COUR D'APPEL DE PARIS

Pôle 6 - Chambre 3



ARRET DU 04 JANVIER 2023



(n° /2023, 5 pages)



Numéro d'inscription au répertoire général : N° RG 19/07832 - N° Portalis 35L7-V-B7D-CAKLK



Décision déférée à la Cour : Jugement du 18 Juin 2019 -Conseil de Prud'hommes - Formation de départage d'AUXERRE - RG n° F 18/00082





APPELANTE



SAS KIETY HOME SENS

[Adresse 1]

[Localit

é 3]

Représentée par Me Georgy ARAYO, avocat au barreau de PARIS, toque : G0378



INTIMEE



Madame [F] [W] épouse [M]

[Adresse 2]

[Localité 3]

Représentée par Me Frédérique...

Copies exécutoires REPUBLIQUE FRANCAISE

délivrées le : AU NOM DU PEUPLE FRANCAIS

COUR D'APPEL DE PARIS

Pôle 6 - Chambre 3

ARRET DU 04 JANVIER 2023

(n° /2023, 5 pages)

Numéro d'inscription au répertoire général : N° RG 19/07832 - N° Portalis 35L7-V-B7D-CAKLK

Décision déférée à la Cour : Jugement du 18 Juin 2019 -Conseil de Prud'hommes - Formation de départage d'AUXERRE - RG n° F 18/00082

APPELANTE

SAS KIETY HOME SENS

[Adresse 1]

[Localité 3]

Représentée par Me Georgy ARAYO, avocat au barreau de PARIS, toque : G0378

INTIMEE

Madame [F] [W] épouse [M]

[Adresse 2]

[Localité 3]

Représentée par Me Frédérique ROUSSEL STHAL, avocat au barreau de PARIS, toque : D1414 (bénéficie d'une aide juridictionnelle Totale numéro 2019/044526 du 11/10/2019 accordée par le bureau d'aide juridictionnelle de PARIS)

COMPOSITION DE LA COUR :

En application des dispositions des articles 805 et 907 du code de procédure civile, l'affaire a été débattue le 16 Novembre 2022, en audience publique, les avocats ne s'étant pas opposés à la composition non collégiale de la formation, devant Madame Anne MENARD, Présidente, chargée du rapport.

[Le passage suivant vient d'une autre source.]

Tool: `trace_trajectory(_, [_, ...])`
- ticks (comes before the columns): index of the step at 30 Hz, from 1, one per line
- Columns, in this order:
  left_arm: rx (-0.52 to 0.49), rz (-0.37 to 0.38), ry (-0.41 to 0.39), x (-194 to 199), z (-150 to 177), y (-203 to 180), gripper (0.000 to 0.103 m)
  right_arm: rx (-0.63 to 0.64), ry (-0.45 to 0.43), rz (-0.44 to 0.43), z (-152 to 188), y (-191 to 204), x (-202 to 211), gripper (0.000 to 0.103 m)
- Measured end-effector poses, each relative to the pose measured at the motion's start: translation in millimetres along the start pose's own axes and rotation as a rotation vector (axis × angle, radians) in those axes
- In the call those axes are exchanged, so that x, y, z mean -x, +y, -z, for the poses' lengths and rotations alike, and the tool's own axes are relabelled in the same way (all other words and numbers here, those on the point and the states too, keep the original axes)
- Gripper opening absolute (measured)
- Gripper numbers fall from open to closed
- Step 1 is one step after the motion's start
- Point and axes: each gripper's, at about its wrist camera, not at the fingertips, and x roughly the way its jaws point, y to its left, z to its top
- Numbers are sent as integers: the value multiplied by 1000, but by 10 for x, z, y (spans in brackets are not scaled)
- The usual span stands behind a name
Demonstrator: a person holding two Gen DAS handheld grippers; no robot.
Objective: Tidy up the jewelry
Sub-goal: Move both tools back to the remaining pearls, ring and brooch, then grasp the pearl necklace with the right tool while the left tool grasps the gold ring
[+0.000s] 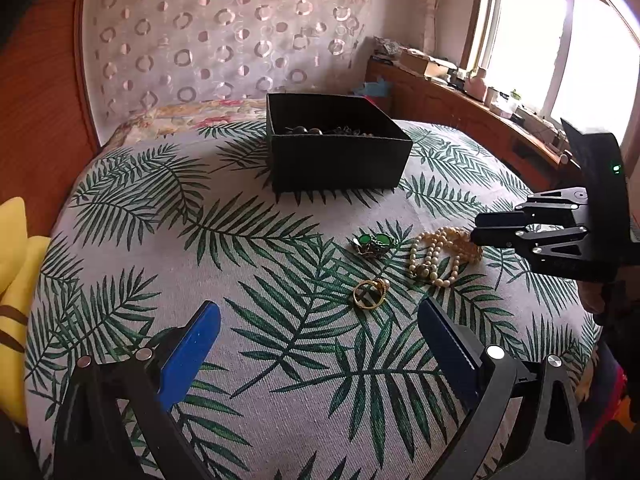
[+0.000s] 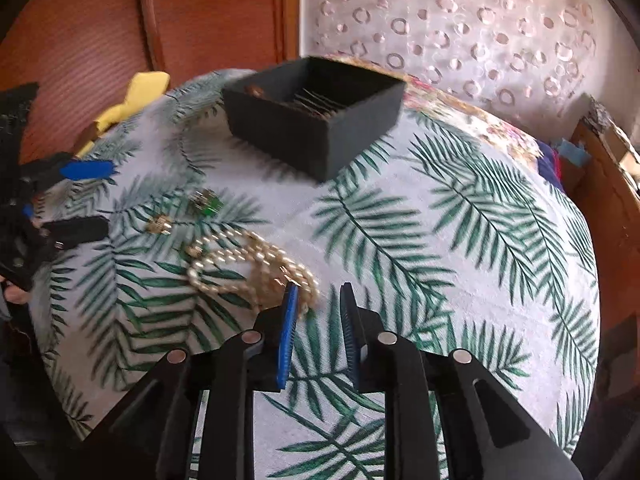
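Observation:
A black open box (image 1: 338, 148) holding some jewelry stands at the far middle of the leaf-print cloth; it also shows in the right wrist view (image 2: 316, 112). A pearl necklace (image 1: 440, 254) (image 2: 248, 268), a green-stone brooch (image 1: 374, 243) (image 2: 207, 203) and a gold ring (image 1: 370, 293) (image 2: 159, 224) lie loose on the cloth. My left gripper (image 1: 318, 318) is open wide and empty, just short of the ring. My right gripper (image 2: 318, 294) is narrowly open and empty, its left fingertip at the necklace's near edge.
The table wears a leaf-print cloth (image 1: 256, 264). A yellow cushion (image 1: 12, 280) sits at the left edge. A patterned curtain (image 1: 224, 28) hangs behind, and a cluttered wooden sill (image 1: 480, 100) runs under the window at the right.

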Motion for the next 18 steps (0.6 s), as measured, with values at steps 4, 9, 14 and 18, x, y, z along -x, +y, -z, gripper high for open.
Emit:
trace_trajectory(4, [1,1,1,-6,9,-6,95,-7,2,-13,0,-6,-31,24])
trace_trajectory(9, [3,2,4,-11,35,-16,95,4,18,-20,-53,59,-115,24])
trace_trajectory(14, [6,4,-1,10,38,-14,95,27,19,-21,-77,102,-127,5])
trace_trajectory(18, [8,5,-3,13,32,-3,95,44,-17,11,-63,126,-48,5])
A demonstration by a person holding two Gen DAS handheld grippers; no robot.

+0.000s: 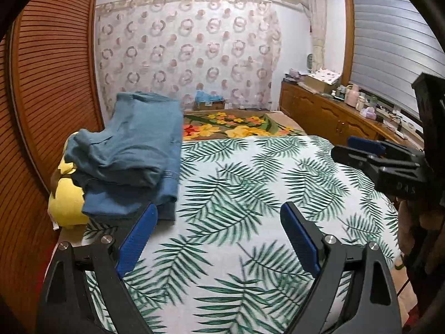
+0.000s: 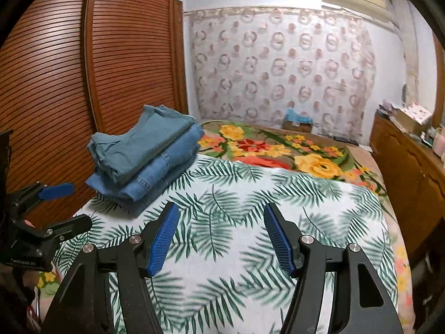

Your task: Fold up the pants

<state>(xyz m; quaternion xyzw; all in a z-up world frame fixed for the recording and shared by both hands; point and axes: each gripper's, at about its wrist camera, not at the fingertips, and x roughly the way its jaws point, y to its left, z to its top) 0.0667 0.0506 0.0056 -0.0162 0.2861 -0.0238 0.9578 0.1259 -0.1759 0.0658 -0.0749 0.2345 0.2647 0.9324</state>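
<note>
I am holding my left gripper [image 1: 219, 217] over the palm-leaf sheet [image 1: 244, 172] with its 2 blue pads standing wide apart and nothing lying between them. My right gripper [image 2: 221, 217] is hanging over the same sheet, its pads apart too, a narrower gap than the left's, and gripping nothing; only leaf print is showing through the gap. In the left wrist view my right gripper is reaching in from the right edge, and in the right wrist view my left gripper is sitting at the left edge, so the 2 are working side by side.

The pants [image 2: 144, 156] are lying folded in a stack at the far left corner of the sheet, close to the slatted wooden wardrobe [image 2: 55, 83]. I am seeing a teal pair on top and denim layers under it. From the left wrist view the stack [image 1: 130, 161] is sitting just ahead of my left pad, apart from it, with a yellow cloth [image 1: 66, 203] peeking out beneath its left side. Neither gripper is touching the stack.

Beyond the leaf sheet a floral blanket [image 2: 278, 150] is covering the rest of the bed, and a wooden cabinet [image 1: 328, 114] is running along the right wall.
</note>
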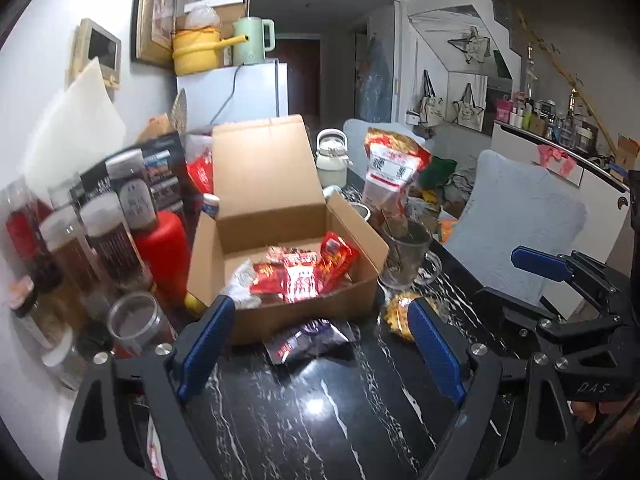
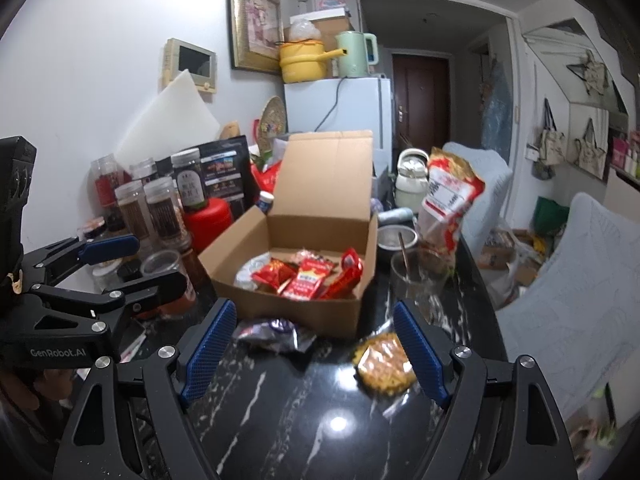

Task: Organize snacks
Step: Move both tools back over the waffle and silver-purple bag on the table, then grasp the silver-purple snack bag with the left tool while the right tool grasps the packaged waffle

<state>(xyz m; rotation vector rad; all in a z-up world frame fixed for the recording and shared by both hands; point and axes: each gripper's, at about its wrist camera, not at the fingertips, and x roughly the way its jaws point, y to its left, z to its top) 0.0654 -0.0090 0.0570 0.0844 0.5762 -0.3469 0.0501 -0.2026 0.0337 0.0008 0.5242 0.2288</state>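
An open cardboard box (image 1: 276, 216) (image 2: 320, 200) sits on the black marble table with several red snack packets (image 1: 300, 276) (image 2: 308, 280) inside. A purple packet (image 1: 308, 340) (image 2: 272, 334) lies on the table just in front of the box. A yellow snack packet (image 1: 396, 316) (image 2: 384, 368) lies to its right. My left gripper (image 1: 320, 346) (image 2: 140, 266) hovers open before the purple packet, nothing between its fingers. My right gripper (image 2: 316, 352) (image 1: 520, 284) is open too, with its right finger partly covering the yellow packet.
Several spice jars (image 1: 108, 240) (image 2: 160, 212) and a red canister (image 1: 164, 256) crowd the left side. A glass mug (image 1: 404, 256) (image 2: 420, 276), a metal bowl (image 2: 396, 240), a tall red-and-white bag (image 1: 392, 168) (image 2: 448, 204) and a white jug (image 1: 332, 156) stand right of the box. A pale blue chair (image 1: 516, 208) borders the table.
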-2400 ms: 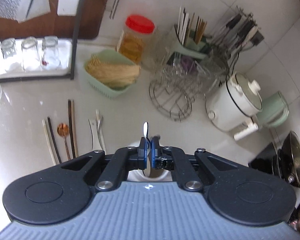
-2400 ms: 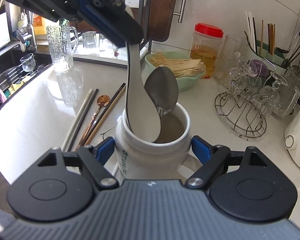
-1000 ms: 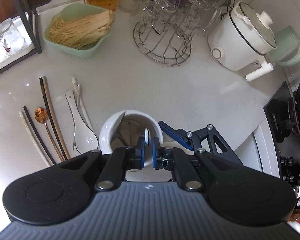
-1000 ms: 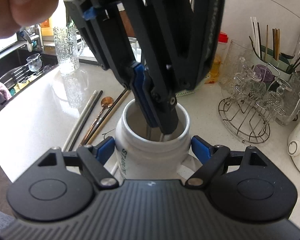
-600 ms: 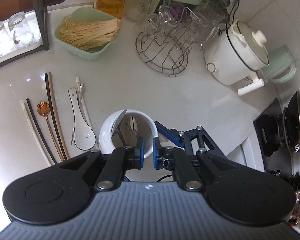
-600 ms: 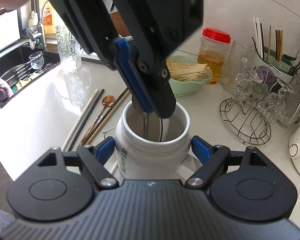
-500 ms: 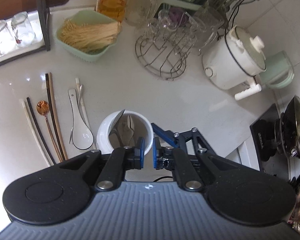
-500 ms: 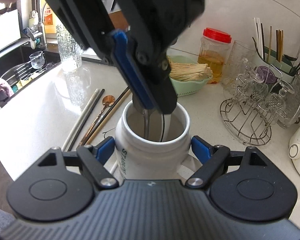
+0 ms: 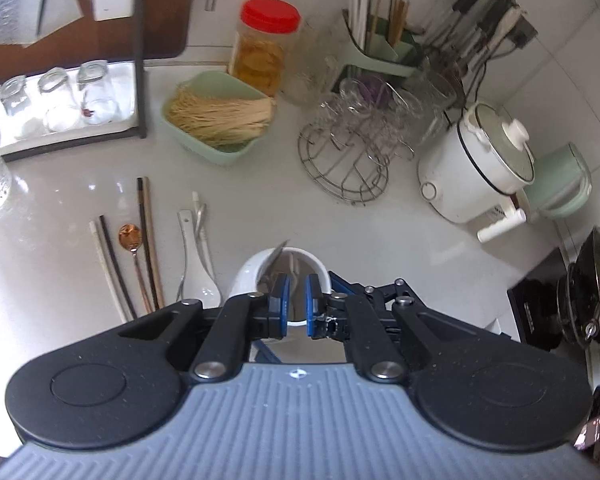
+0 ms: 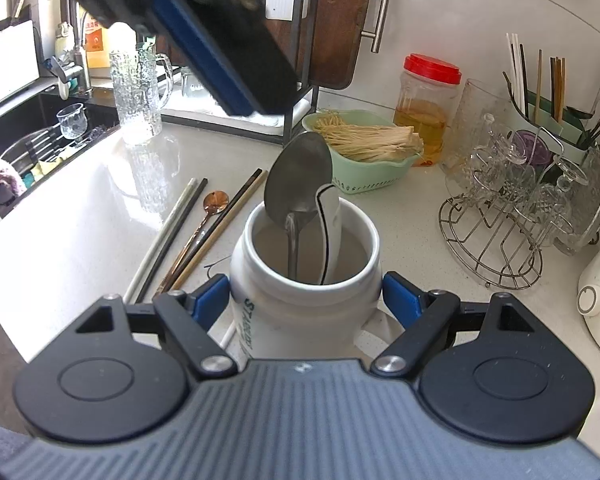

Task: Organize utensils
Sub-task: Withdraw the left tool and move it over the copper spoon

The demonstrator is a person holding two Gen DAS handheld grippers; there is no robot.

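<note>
near the counter's front edge, white crock (image 10: 304,312) clamped between right gripper (image 10: 306,294) pads, metal spoon (image 10: 298,184) and white ceramic spoon (image 10: 331,216) standing inside, left gripper (image 9: 295,306) above it, jaws nearly closed, empty, chopsticks (image 9: 148,240) loose toward left edge

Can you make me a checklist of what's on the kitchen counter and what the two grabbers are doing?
Surface: white counter, glossy.
Job's things: white jar holding a metal spoon and a white spoon; chopsticks, a copper spoon and a white soup spoon lie on the counter.
Clutter: green basket, red-lidded jar, wire glass rack, rice cooker.
Grippers: left gripper shut, empty, above the jar; right gripper fingers on the jar's sides.
Cables: by the wall knife rack.
Surroundings: sink.
</note>
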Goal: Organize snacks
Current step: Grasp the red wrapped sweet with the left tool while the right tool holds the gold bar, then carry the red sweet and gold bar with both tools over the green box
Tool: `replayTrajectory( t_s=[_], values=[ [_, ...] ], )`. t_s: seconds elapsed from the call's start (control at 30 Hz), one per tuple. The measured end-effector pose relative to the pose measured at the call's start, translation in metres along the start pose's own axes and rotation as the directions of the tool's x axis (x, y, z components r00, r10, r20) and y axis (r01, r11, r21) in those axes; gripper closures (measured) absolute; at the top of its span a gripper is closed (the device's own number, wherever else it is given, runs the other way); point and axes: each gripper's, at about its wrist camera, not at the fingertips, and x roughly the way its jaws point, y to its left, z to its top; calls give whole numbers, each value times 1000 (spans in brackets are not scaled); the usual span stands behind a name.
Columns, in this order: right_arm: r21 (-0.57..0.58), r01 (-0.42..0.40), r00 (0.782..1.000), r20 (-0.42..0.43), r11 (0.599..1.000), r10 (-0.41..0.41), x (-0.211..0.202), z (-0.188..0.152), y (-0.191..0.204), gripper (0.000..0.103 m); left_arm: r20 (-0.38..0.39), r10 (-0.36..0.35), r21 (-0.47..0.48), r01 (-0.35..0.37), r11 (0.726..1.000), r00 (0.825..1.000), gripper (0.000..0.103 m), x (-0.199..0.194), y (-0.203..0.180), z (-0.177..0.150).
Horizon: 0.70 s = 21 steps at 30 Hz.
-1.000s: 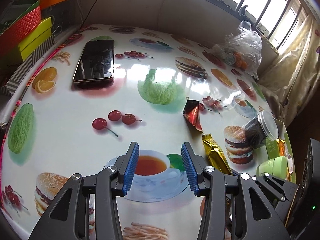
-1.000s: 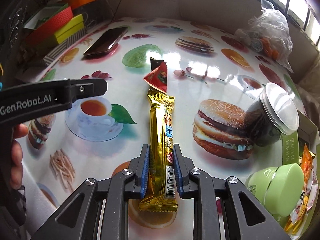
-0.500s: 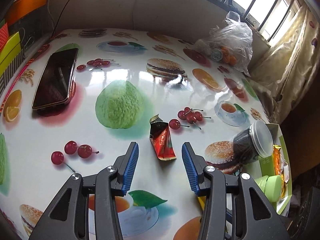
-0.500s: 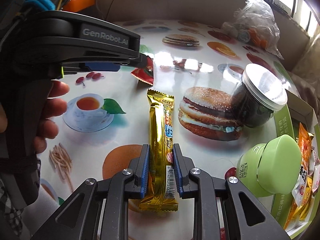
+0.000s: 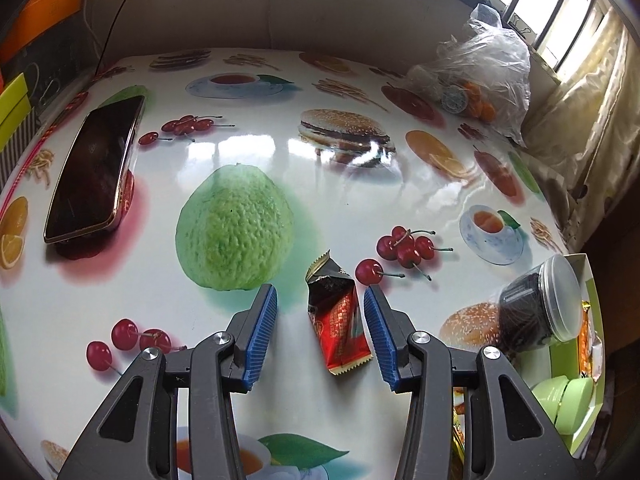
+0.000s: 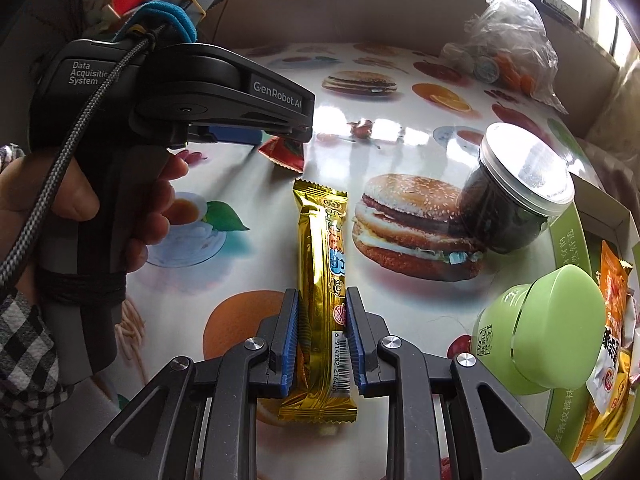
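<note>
A small red and black snack packet (image 5: 338,318) lies on the food-printed tablecloth between the blue pads of my left gripper (image 5: 320,330), which stands open around it without touching. In the right wrist view a long gold snack bar (image 6: 323,268) lies lengthwise, and my right gripper (image 6: 322,334) is shut on its near end. That view also shows the left gripper body (image 6: 192,100), held by a hand, over the red packet (image 6: 282,152). A green box (image 6: 568,248) at the right edge holds orange snack packets (image 6: 610,280).
A dark jar with a clear lid (image 6: 516,196) leans by the box, and a green lidded tub (image 6: 548,316) lies against the box front. A phone (image 5: 96,176) rests at the far left. A plastic bag of goods (image 5: 476,80) sits at the back right.
My left gripper has travelled across the table from the printed teacup to the red packet, which now lies between its pads. The right gripper has kept its hold on the gold bar.
</note>
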Motion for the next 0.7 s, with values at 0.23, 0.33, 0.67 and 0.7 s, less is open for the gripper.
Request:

Ce magistrat a rendu compte des plaidoiries dans le délibéré de la Cour, entendu en son rapport, composée de :

Madame Anne MENARD, présidente

Madame Fabienne ROUGE, présidente

Madame Véronique MARMORAT, présidente

Lors des débats : Madame Sarah SEBBAK, Greffière stagiaire en préaffectation sur poste

ARRÊT :

- contradictoire

- mise à disposition de l'arrêt au greffe de la Cour, les parties en ayant été préalablement avisées dans les conditions prévues au deuxième alinéa de l'article 450 du Code de procédure civile,

- signé par Madame Anne MENARD, présidente et par Madame Sarah SEBBAK, greffière stagiaire en préaffectation sur poste à laquelle la minute de la décision a été remise par le magistrat signataire.

Exposé du litige

Madame [M] a été engagée par la société Kiety Home le 1er juillet 2010 en qualité d'employée de maison, afin d'effectuer différentes tâches ménagère chez les clients de la société.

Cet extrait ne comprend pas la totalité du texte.